[antlr-interest] Re: Recommendation for Lexer

Thu Feb 9 04:21:36 PST 2006

On Thu, 2006-02-09 at 06:56 +0000, Micheal J wrote:
> > JFlex looks good at the moment. It doesn't impose any class 
> > inheritance on you and the generated lexer is completely 
> > standalone, so it should be easy to integrate with ANTLR. 
> 
> Have a look at our KSCParse sample on the ANTLR site. It's for C# targets
> but includes a CsFlex (Jflex for C#) lexer that demonstrates ANTLR
> integration [with Jflex-style lexers]. 
> 
> Although you don't *need* it, Kunle also added an ANTLR mode to CsFlex
> (patch code in the CsFlex site on SourceForge) that you could port to Jflex
> [and submit to the Jflex project if you desire] to make ANTLR integration
> even easier.

I actually get along with it quite well currently, I was just describing
to Xue Yong Zhi how JFlex solves some of my problems better than ANTLR
lexers.

> > Plus it brings native support for the issues I have. The only 
> > thing I'm missing is a deeper control about what parts of the 
> > token end up in the tokens text, but maybe I've just not 
> > found that yet.
> 
> The sample should help in that regard too.
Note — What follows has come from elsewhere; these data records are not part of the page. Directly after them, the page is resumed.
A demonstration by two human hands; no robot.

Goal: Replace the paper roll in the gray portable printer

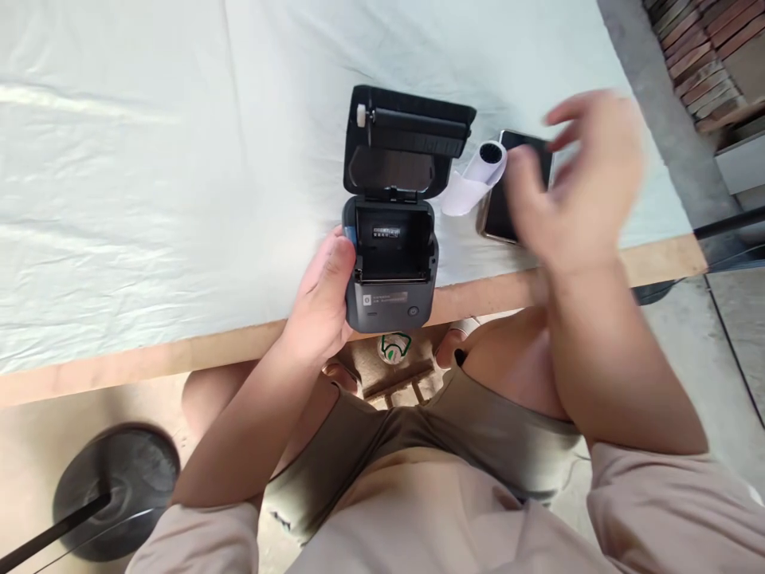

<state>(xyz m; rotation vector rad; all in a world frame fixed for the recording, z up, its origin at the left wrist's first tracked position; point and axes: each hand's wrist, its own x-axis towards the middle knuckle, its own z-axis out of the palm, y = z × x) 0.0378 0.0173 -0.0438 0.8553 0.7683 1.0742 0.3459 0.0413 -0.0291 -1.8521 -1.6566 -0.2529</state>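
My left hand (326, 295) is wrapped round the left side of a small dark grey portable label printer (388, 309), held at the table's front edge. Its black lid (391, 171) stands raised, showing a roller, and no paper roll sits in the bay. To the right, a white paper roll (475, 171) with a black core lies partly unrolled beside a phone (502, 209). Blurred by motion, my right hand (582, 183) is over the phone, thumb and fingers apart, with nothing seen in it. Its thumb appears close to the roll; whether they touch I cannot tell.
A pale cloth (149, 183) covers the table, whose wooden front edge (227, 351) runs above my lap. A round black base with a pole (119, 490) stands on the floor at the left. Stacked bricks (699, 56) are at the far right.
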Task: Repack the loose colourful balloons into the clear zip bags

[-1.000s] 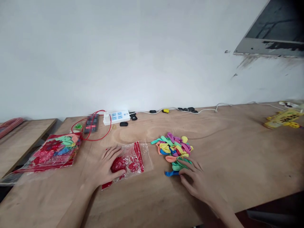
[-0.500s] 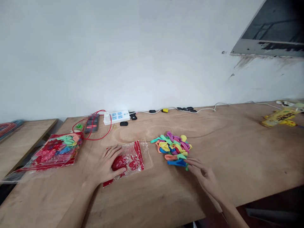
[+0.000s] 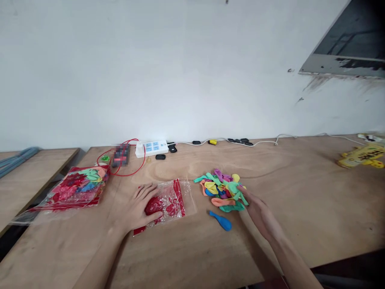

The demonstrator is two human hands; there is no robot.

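Observation:
My left hand (image 3: 144,206) lies spread and flat on a clear plastic bag (image 3: 170,202) with red print and a red edge band. To its right is a pile of deflated balloons (image 3: 222,188) in purple, yellow, orange, green and blue. My right hand (image 3: 257,210) is at the pile's right side, its fingers closed around a light green balloon (image 3: 236,188); the fingertips are partly hidden by it. A single blue balloon (image 3: 221,221) lies apart, in front of the pile.
At left lies a second bag (image 3: 82,184) holding colourful balloons. Behind are a white power strip (image 3: 152,148), a red cord (image 3: 132,174), a blurred dark box (image 3: 120,155) and several small black pieces. A yellow package (image 3: 359,156) lies far right.
My right hand has moved from the pile's front edge onto its right side and taken hold of a green balloon. The blue balloon now lies separate, nearer me. My left hand stays on the bag.

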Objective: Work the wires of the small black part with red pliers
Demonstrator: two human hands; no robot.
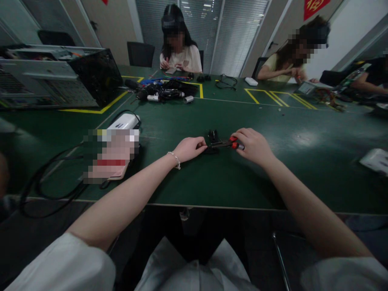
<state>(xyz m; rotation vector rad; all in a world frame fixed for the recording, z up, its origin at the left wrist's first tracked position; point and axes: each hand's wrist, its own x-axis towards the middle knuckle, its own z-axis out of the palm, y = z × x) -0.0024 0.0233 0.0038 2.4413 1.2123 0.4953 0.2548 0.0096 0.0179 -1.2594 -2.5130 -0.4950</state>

You get to decide what is in the
> tokens you return (or perhaps I haven't quite appreciated the complexity of
> your lexer).

A typical rule might look like this:

<STATEX> "foo" (("." {Digits}) | 
                ({Digits} ("." [0-9]*)?)) [eE] [+-]? {Digits}
         { setState(STATEY); return token(FOO); }

Now my problem is how to access certain parts of the match without
re-parsing the string in the Java code part (e.g. ideally I'd like no
indexOf(), substring() stuff but rather something like $1 or \1 to get
the capturing groups).

Martin